Task prompt: An exact reproduction is required of the lines from the beginning of the entries through the line with "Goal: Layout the", pictures excluded and nothing added.

Segment Open

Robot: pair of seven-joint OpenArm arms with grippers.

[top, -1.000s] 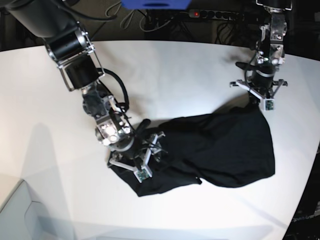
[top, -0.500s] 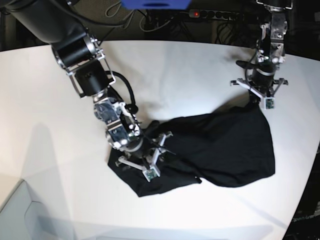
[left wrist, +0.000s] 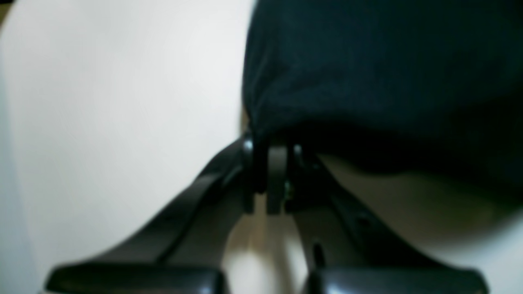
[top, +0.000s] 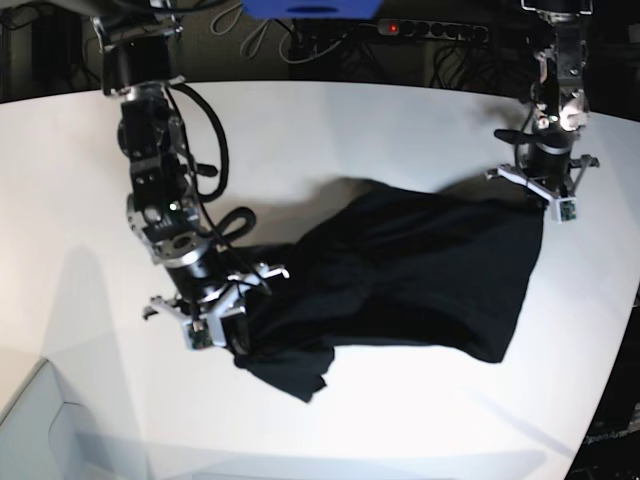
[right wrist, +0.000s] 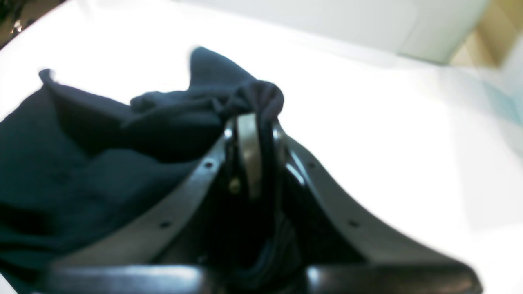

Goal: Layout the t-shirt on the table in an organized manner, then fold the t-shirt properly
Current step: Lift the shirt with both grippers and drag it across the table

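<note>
The black t-shirt (top: 420,270) is stretched in a crumpled band across the white table (top: 350,130), held between both arms. On the left of the base view, my right gripper (top: 225,320) is shut on a bunched fold at the shirt's end. The right wrist view shows that cloth (right wrist: 204,114) draped over the closed tips of the right gripper (right wrist: 251,122). At the far right, my left gripper (top: 543,200) is shut on the shirt's upper corner. In the left wrist view the left gripper (left wrist: 271,163) pinches the black fabric (left wrist: 367,73) at its edge. No print or tag shows.
A power strip (top: 430,30) and cables lie behind the table's far edge, beside a blue object (top: 310,8). The table's curved edge (top: 612,370) runs down the right side. A pale box corner (top: 40,430) sits at the lower left.
My right gripper has closed on the shirt's left end and drawn it left, lifting folds off the table. The left gripper shifted slightly right, still gripping its corner.
</note>
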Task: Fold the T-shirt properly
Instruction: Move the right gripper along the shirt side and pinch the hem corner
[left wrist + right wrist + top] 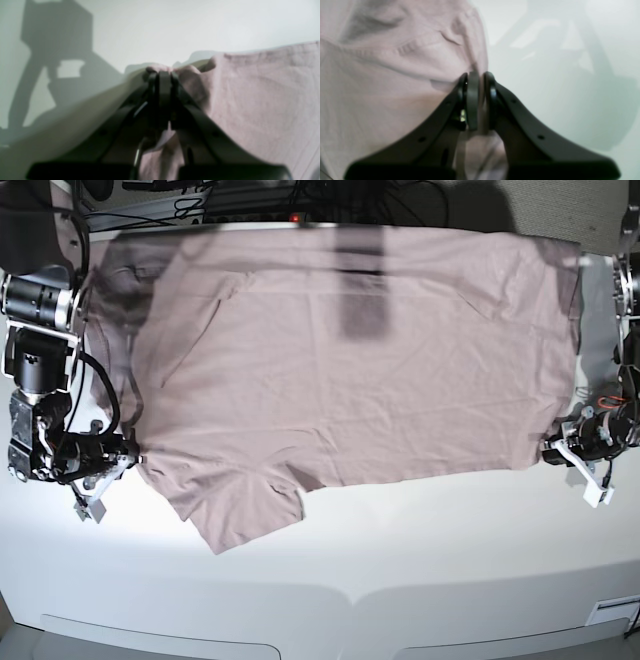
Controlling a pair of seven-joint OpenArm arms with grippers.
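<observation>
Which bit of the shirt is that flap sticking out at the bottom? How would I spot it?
Start from the white table, covered by the pink T-shirt. Follow its near edge toward the picture's left: the sleeve juts out there, the only flap breaking that straight edge.

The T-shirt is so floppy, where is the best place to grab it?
Probably at its outer side edges, one from each side, low to the table. The T-shirt lies spread flat, so only its borders offer fabric to pinch. The left gripper and right gripper each clamp such an edge.
</observation>
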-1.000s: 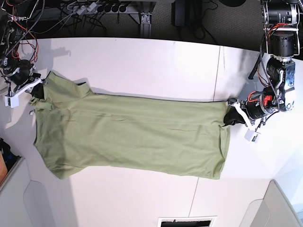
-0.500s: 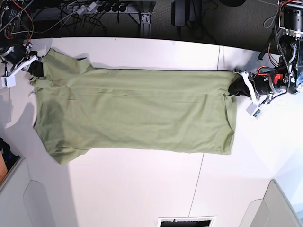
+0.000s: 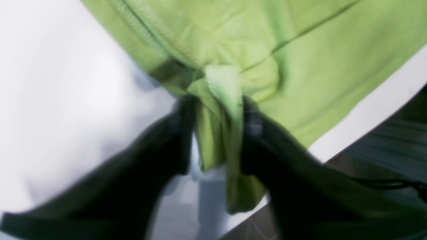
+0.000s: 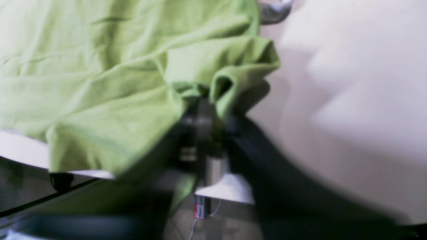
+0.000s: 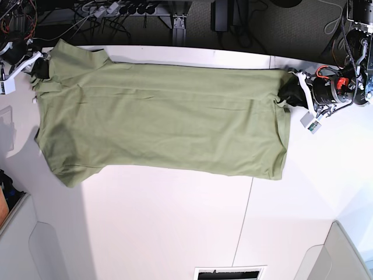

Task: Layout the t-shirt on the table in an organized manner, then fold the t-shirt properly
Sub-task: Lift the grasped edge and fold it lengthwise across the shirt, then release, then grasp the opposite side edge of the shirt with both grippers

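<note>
T-shirt (image 5: 163, 119), olive green, lies spread wide across the far half of the table (image 5: 175, 227), its long axis running from one arm to the other and its upper edge close to the table's back edge. The 2 arms hold it at opposite far corners. The left gripper (image 5: 289, 91) sits at the shirt's corner on the base view's right; its wrist camera shows a bunched fold of green cloth (image 3: 220, 126) between the 2 dark fingers (image 3: 180, 133), which stand somewhat apart with the cloth touching both, so it still looks pinched, though blur leaves that unsure. The right gripper (image 5: 39, 67) is at the shirt's corner on the base view's left, by the table's back edge; in its wrist view a rolled hem (image 4: 223, 83) gathers right at the fingertips, but the picture is too smeared to tell whether the jaws are clamped or parted.
</note>
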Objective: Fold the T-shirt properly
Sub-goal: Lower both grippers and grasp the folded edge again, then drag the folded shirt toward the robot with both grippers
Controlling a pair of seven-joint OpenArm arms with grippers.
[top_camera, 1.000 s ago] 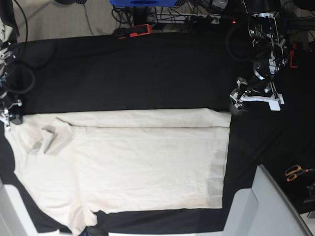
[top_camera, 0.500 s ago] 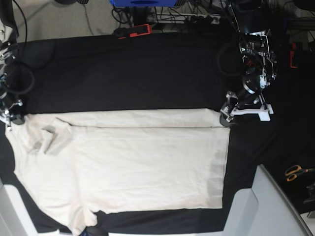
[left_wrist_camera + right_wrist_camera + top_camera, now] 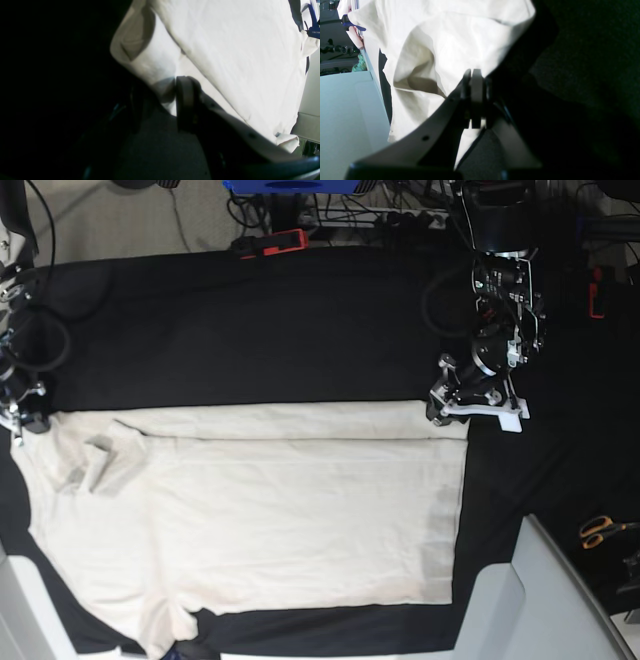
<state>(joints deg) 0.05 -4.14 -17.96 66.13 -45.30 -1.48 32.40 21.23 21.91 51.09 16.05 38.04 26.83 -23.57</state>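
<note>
At the base view's left edge, the right gripper has its jaws pressed together, pinching the shoulder corner of the T-shirt. The shirt is cream, plain and softly creased, lying flat across the black tablecloth with its far edge folded over in a narrow band. At its far right corner the left gripper straddles the cloth, jaws partly apart with fabric between them.

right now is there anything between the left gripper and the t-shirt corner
Nothing visible. The left gripper straddles the T-shirt at its far corner, cloth between the jaws, which are not fully shut. Only black tablecloth lies around it.
</note>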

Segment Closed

Task solution:
Robot: pair of seven-joint OpenArm arms with grippers.

[top, -1.000s] 
[top, -0.500s] 
[left wrist, +0.000s] 
[top, +0.000s] 
[right wrist, +0.000s] 

Goal: Layout the t-shirt on the table in an organized manner, then fold the t-shirt properly

The exercise is done now.